Adjustment. Every day. For your whole life. Adaptation. All while not hardening your heart to the pleas of fellow citizens for justice and equality. This road is the hardest road for any person. Any citizen. Any public servant.
But it is our best chance for a future in which we want our children to live. The slack is gone. Oil is going to get expensive. Resources are running out. Too many actors in the world have access to machines and chemicals which can unlease the horrors Korzybski saw in World War I anywhere at any time.
It is time for humanity to grow up, already.
Civilization: The Hardest Game In Town
Human civilization is not a game.
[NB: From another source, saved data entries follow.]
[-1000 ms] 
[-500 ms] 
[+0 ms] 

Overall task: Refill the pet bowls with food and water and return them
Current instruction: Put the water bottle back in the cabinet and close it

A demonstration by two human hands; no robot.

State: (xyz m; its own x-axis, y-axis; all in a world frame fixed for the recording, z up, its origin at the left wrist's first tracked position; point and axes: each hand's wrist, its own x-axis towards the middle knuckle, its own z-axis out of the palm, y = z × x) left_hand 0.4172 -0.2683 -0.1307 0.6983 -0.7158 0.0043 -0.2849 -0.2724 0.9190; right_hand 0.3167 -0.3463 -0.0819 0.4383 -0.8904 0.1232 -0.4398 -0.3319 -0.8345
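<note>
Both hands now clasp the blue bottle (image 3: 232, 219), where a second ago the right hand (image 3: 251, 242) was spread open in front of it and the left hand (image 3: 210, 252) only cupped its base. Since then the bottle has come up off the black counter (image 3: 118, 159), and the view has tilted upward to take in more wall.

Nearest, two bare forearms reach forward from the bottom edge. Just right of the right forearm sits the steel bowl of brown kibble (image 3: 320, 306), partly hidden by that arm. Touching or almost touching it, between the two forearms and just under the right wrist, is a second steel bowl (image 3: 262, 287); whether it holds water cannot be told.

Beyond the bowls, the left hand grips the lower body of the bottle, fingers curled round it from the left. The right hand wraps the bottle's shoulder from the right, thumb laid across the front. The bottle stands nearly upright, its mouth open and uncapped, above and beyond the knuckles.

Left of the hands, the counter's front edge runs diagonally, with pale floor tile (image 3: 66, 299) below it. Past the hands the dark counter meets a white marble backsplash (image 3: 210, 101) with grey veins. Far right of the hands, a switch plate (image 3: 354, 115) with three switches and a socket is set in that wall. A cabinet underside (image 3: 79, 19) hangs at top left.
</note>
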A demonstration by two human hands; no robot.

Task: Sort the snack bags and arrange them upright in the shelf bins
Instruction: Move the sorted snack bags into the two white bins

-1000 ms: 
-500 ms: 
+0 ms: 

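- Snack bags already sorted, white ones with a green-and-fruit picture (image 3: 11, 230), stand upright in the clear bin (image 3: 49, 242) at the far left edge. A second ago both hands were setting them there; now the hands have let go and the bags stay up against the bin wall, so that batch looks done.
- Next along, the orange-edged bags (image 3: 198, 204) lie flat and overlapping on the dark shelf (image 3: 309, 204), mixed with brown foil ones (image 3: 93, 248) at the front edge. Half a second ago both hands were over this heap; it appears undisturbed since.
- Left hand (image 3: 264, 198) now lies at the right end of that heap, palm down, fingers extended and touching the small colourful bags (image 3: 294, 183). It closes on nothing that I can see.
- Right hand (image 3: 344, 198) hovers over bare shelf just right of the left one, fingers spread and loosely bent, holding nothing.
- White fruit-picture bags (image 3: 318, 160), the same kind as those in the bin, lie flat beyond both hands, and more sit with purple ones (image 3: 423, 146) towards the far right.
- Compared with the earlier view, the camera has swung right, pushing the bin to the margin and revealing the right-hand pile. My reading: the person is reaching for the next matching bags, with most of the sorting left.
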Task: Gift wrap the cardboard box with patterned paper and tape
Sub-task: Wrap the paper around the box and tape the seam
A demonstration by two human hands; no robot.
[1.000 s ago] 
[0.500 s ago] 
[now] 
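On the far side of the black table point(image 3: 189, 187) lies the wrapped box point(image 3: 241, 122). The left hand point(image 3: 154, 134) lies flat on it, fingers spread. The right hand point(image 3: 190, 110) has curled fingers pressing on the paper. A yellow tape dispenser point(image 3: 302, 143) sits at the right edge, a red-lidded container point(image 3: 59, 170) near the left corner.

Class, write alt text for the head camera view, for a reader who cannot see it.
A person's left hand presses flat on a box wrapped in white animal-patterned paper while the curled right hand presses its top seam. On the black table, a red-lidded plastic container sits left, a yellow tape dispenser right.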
Is not handed down from God nor does it arise from particular doctrines like "capitalism" or "socialism" or "communism". Capitalists are perfectly happy to do business with communists. These labels are themselves obsolete. Civilization is earned every day, or it falls. Everyone who is a member of it has a responsibility to earn their reputation within it. Everyone has to be civil to each other. Chaos is the natural state of the world. Civilization is redefined every day as reality changes around and within us. Such an edifice of order now layered up over centuries of time by many generations of people can fall if we allow myth to blind us to necessity and suffering.
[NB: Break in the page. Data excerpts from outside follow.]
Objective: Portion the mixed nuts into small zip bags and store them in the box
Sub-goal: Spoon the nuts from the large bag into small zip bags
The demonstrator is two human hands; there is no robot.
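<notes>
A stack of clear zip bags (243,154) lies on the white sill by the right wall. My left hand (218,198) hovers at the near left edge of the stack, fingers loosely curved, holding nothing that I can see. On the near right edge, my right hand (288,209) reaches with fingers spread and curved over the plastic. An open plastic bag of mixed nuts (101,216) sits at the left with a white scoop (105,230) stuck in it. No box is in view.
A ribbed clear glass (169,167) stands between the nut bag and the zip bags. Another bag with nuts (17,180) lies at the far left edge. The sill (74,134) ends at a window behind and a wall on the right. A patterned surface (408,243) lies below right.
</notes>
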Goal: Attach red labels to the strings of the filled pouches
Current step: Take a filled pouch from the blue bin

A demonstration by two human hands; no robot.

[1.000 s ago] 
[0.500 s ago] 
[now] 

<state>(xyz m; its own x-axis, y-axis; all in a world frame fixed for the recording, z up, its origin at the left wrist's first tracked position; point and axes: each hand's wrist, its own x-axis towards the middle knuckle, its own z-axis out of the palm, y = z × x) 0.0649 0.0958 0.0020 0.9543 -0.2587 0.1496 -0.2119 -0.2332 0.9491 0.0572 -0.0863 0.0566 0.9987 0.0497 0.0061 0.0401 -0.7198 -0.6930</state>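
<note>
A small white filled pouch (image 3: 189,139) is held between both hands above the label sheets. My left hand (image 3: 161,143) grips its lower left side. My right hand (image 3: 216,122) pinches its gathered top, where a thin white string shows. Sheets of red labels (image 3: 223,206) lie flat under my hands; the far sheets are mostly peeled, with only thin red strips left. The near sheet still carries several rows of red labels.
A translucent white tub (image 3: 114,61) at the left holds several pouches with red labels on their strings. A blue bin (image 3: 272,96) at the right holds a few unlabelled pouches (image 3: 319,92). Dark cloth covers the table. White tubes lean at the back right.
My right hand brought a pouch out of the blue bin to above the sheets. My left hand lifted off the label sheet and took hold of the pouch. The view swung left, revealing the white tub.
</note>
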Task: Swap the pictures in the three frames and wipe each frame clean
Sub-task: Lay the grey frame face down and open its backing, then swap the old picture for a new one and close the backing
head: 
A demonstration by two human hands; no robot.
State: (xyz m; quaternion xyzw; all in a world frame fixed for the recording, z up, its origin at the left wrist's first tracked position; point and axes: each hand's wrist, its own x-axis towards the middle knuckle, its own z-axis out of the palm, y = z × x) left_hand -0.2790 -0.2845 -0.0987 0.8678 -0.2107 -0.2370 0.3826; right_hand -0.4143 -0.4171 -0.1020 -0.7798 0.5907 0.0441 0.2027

We must work on our sanity. We have no choice as citizens; no slack as a nation among nations. It often seems there is no hope. Sanity is not just staying out of the asylum, it is each of us at our very best, every day, all the time. Unsanity is when we are not at our best. We all have our lists of things we mean to do, want to write, plan to read. The further we fall behind on our own life work, the more unsane our reactions to daily stress and challenges will become.
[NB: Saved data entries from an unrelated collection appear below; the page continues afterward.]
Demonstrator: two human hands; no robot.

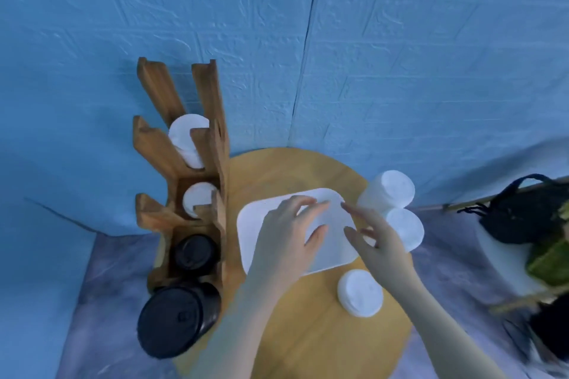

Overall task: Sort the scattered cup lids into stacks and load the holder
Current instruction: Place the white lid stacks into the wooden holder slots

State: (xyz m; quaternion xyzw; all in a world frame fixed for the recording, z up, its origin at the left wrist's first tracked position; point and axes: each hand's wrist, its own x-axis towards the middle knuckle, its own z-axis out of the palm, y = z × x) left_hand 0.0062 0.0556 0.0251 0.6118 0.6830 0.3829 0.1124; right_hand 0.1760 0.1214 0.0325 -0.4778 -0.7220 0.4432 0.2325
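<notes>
head cam only here, looking down at a round wooden tabletop (295,332) sitting against a blue textured wall (338,40). a white tray (255,224) is lying flat in the middle of it, and both hands are hovering over the tray. the left hand (286,237) is sitting over the tray's centre with its fingers (303,201) spread apart and relaxed, not gripping anything as far as it's showing. the right hand (378,243) is coming in from the right edge of the tray, fingers (349,209) also splayed apart and holding nothing; whether the tips are actually touching the tray is hard to tell with the blur.

the lids are sitting in a few spots. a short stack of white lids (360,292) is resting on the tabletop just in front of the tray. two taller white stacks are lying on their sides at the right rim: the far stack (391,191) and the near stack (406,228), the latter partly behind the right hand.

the wooden holder (181,169) is standing at the left edge of the tabletop. its top slot is holding large white lids (186,138), the next one small white lids (198,198), then small black lids (194,252), and large black lids (172,320) at the bottom.

a black bag (523,212) is sitting off to the right.
</notes>
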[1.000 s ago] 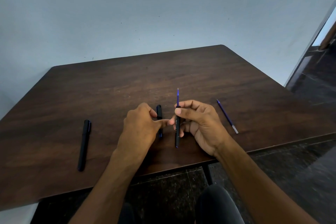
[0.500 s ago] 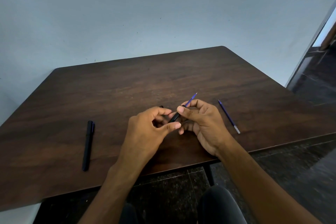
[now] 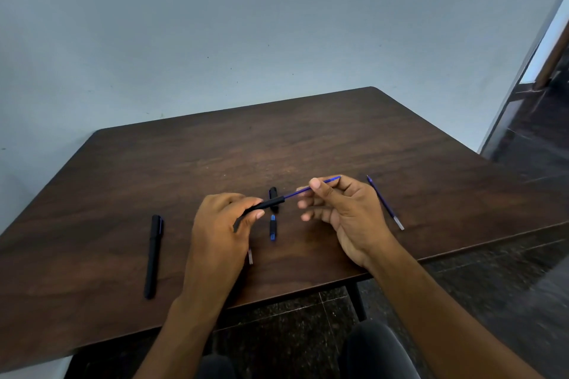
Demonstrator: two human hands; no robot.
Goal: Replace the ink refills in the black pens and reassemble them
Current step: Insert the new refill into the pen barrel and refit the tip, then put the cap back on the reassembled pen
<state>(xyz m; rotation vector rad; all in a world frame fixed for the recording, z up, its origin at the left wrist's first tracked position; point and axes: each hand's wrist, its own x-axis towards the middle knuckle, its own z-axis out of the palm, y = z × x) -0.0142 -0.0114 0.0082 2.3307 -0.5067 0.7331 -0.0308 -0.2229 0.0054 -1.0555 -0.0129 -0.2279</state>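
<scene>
Pale blue wall backs a dark wooden table (image 3: 308, 138). Left hand (image 3: 221, 231) grips a black barrel (image 3: 261, 205); right hand (image 3: 341, 212) pinches a blue refill (image 3: 295, 192) that runs out of the barrel's open end. Barrel and refill share one long axis, rising from lower left to upper right between the hands, which are a little apart. The next pull or push looks to go along that line. A whole pen (image 3: 154, 255) lies to the left, a spare refill (image 3: 385, 203) just right of the right hand, a cap (image 3: 273, 198) and a small tip piece (image 3: 272, 227) between the hands.
</scene>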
Scripture tells us that there is evil in the world, and that terrible things happen for reasons that defy human understanding. In the words of Job, "When I looked for light, then came darkness." Bad things happen, and we have to guard against simple explanations in the aftermath.
For the truth is none of us can know exactly what triggered this vicious attack. None of us can know with any certainty what might have stopped these shots from being fired, or what thoughts lurked in the inner recesses of a violent man’s mind. Yes, we have to examine all the facts behind this tragedy. We cannot and will not be passive in the face of such violence. We should be willing to challenge old assumptions in order to lessen the prospects of such violence in the future. But what we cannot do is use this tragedy as one more occasion to turn on each other.
That we cannot do.
President's Speech In Tucson
Are We The People up for this kind of challenge? This question is the one President Obama is putting to us all. He hopes the answer will be yes. He knows it could well be no.
Becoming Saner Together
In this series, I will present Alfred's techniques and methods which help us resume our life work amid the stress and chaos of our daily lives. I will relate them to President Obama's public persona and speeches. I hope to relate the ideas of a fellow citizen from decades ago to the struggle of another fellow citizen to govern our nation during our time of crisis and decision. Korzybski's ideas arose from the horror of World War I and World War II demonstrated his worst fears realized. With the rise of a President whose success or failure may well depend on the sanity of our reponse to the real issues facing us as a nation -- and is willing to be elected or rejected in 2012 on the merits of his fidelity to the principled adherence to sanity above all else -- I find myself unable to contain myself.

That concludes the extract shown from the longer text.